**AIM OF THE TASK:** Every line of the entries below from the one containing "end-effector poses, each" to the one containing "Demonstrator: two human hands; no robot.", both ends included, must be written out exactly. No other line belongs in the answer.

Items from a data source
=== Begin Enclosure ===
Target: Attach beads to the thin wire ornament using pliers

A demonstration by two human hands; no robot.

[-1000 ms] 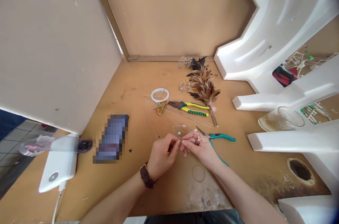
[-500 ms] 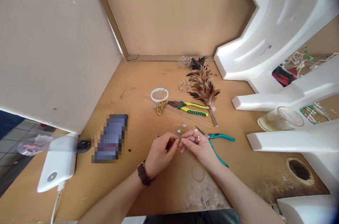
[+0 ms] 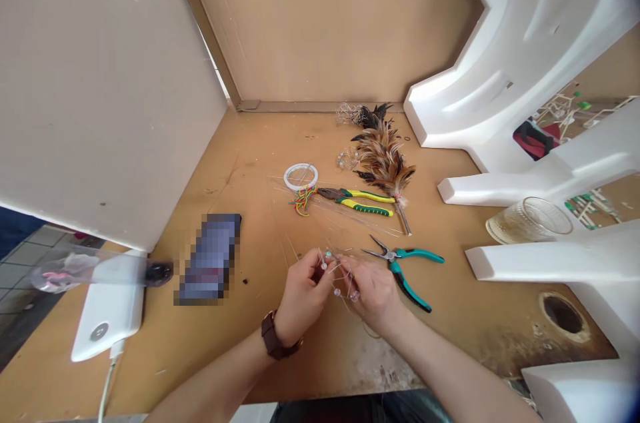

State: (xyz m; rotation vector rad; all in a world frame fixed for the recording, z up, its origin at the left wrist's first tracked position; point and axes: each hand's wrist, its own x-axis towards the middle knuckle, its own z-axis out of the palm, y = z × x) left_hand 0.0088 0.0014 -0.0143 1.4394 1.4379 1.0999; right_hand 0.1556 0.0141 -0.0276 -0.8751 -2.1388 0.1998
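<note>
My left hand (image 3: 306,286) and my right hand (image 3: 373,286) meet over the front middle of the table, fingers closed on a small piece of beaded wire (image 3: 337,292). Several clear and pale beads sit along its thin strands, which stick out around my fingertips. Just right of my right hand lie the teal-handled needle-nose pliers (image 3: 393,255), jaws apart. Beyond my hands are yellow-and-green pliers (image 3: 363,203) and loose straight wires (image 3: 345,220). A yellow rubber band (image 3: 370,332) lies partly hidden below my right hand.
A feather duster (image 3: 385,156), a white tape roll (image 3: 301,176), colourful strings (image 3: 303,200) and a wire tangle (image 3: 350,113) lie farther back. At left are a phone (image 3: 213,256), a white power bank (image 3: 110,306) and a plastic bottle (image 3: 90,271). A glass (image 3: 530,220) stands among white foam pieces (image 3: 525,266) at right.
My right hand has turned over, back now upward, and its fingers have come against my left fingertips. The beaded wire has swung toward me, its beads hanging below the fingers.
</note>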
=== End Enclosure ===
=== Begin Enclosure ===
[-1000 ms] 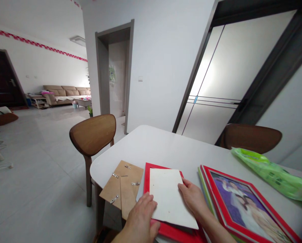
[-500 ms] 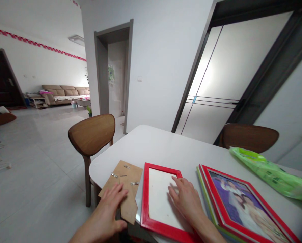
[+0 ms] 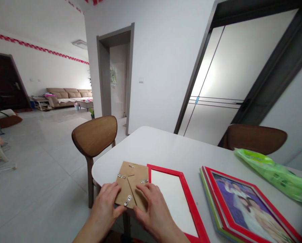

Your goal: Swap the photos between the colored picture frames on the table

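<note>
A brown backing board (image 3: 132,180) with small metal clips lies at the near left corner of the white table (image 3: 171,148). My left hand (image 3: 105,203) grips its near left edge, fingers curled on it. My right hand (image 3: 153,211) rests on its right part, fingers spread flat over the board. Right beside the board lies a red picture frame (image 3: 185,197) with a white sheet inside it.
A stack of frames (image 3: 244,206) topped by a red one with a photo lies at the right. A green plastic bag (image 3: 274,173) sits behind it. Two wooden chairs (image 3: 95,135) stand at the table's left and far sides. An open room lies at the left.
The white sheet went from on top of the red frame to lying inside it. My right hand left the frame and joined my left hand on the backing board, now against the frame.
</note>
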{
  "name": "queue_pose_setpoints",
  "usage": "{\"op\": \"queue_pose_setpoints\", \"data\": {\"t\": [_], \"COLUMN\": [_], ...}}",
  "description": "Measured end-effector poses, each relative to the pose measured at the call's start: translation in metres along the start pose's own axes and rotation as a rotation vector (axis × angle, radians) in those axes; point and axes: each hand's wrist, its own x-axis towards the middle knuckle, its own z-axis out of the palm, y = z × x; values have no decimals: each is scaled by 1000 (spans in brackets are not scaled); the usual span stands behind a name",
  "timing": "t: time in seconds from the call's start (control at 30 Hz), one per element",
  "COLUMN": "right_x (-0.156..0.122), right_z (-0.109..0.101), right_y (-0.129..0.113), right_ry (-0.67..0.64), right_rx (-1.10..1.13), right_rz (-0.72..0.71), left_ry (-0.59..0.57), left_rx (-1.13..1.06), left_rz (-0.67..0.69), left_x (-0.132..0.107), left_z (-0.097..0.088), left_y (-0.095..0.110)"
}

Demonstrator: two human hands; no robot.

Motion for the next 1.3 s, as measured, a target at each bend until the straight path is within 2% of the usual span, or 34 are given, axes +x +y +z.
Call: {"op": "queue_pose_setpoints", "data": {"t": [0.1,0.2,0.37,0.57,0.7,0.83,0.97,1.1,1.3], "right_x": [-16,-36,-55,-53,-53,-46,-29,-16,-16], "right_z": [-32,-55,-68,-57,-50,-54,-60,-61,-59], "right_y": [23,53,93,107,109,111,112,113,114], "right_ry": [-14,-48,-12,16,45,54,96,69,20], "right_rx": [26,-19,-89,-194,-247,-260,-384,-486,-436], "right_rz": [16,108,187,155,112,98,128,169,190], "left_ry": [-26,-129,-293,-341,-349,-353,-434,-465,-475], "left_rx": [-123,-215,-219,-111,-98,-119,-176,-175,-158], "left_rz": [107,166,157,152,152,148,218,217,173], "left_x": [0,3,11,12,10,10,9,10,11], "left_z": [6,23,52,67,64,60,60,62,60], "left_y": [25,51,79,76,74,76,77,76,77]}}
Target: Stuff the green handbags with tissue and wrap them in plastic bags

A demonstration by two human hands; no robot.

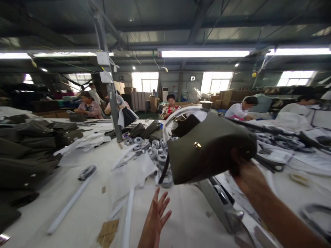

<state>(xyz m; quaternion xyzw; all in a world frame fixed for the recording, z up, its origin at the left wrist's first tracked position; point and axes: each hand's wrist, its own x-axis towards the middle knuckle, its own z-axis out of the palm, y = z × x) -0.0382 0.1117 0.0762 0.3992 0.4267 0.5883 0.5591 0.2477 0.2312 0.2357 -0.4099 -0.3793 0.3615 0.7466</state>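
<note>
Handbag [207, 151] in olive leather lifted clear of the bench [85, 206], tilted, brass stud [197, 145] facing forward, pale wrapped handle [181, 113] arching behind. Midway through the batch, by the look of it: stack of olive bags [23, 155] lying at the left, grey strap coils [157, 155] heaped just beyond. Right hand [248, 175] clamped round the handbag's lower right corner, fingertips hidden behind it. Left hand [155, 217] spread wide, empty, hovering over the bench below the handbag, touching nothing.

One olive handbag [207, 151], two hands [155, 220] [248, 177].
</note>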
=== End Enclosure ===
**SOLUTION FOR THIS TASK:**
  "description": "Measured end-effector poses, each relative to the pose measured at the call's start: translation in metres along the start pose's own axes and rotation as a rotation vector (axis × angle, radians) in those axes; point and axes: each hand's wrist, its own x-axis towards the middle knuckle, its own z-axis out of the palm, y = z × x; values have no decimals: each is scaled by 1000 (spans in brackets are not scaled); the usual span stands behind a name",
  "timing": "t: time in seconds from the call's start (control at 30 Hz), one per element",
  "COLUMN": "right_x (-0.156..0.122), right_z (-0.109..0.101), right_y (-0.129..0.113), right_ry (-0.67..0.64), right_rx (-1.10..1.13), right_rz (-0.72..0.71), left_ry (-0.59..0.57), left_rx (-1.13..1.06), left_rz (-0.67..0.69), left_x (-0.132..0.107), left_z (-0.097..0.088), left_y (-0.095..0.110)"
}

Demonstrator: two human hands; no robot.

The exercise was worked through completely.